More than you wanted to know about backups
It was a topic for discussion multiple times at the Morro Bay Photo Expo. It’s a continuing topic online in various blogs. It’s a continuing problem where the solutions seem simple in theory, but in practice…
So while I’ve written about it before, I realized while I was at the expo that my own backups weren’t in great shape (in theory vs. in practice), so when I got back, I fixed that, and so here’s a snapshot of what I do and why I do it.
George Barr at behind the lens has written a couple of pieces on backups I found really interesting:
- A good computer system requires two separate and distinct components – both reliability and backup
- What are you thinking about reliable painless off site backup?
But first, here’s a good take on backups from the point of view of a developer by Steven Frank.
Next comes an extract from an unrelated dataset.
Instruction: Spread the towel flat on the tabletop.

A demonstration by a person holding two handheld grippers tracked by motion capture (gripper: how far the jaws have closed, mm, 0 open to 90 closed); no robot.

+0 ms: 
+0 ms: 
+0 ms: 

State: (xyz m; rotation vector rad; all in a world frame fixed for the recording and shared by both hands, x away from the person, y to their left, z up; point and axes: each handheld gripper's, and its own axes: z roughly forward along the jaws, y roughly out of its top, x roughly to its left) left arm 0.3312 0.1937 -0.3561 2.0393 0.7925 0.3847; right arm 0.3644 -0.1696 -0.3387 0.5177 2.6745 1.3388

And now my take. I try to be pretty anal about backups — despite that, in the last year, we lost some data off of Laurie’s disk when it failed because (ta da!) at some point I turned Time Machine off on that machine and forgot to turn it back on, and in Leopard, Time Machine’s ability to notify you of a problem like this is, well, non-existant. They have partially fixed that problem in Snow Leopard, but still: that tells you just how easy it is to screw this up, and not know until it’s too late.
The quest for the perfect backup system continues. It doesn’t exist. For me, “perfect” would imply:
- Fast
- Reliable
- Turn-key and non-invasive
- Cost-effective
Preferably, it works out of the box without requiring me to figure out how to make it work; Time Machine actually takes a huge step forward in this regard, but still has weaknesses. All other solutions simply aren’t close.
Here’s what I do to back up my laptop:
- I split my data between two disks. My key data is on the disk on my laptop and goes with me everywhere. My “secondary” data is on a firewire drive that sits on my desk. That second disk is effectively an archive of things I may want to use (installers, movies and videos retired from itunes, etc) but don’t need on a regular basis. My lightroom catalog and my iTunes library both live on the laptop disk.
- I have a second firewire drive that I plug in when I’m wired onto the desk. That is my primary backup disk; on it, I use Superduper to make a bootable clone of my laptop drive onto this disk. Superduper is compatible with sharing a disk with Time Machine, so that disk also has a time machine backup on it. Superduper runs nightly, so that bootable clone is generally under 24 hours out of date. This is a feature, not a bug.
- I have a third drive, this a bus-powered firewire drive, that I carry with me on the road. It’s a bootable Superduper clone. When I’m at home, I update it weekly. When I’m on the road, I update it nightly. I do NOT run Time Machine on this drive, just Superduper.
- I’ve been backing up online for about the last year, using Amazon S3 and JungleDisk. I back up “key data” (photos, documents, and itunes) to S3 over the wire.
That is, if you’re counting, up to five copies of my key data, including an automated off-site backup online to S3. A few thoughts on why I do this:
- Time Machine is good for recovering A FILE. I don’t consider it acceptable to recover a disk for various reasons.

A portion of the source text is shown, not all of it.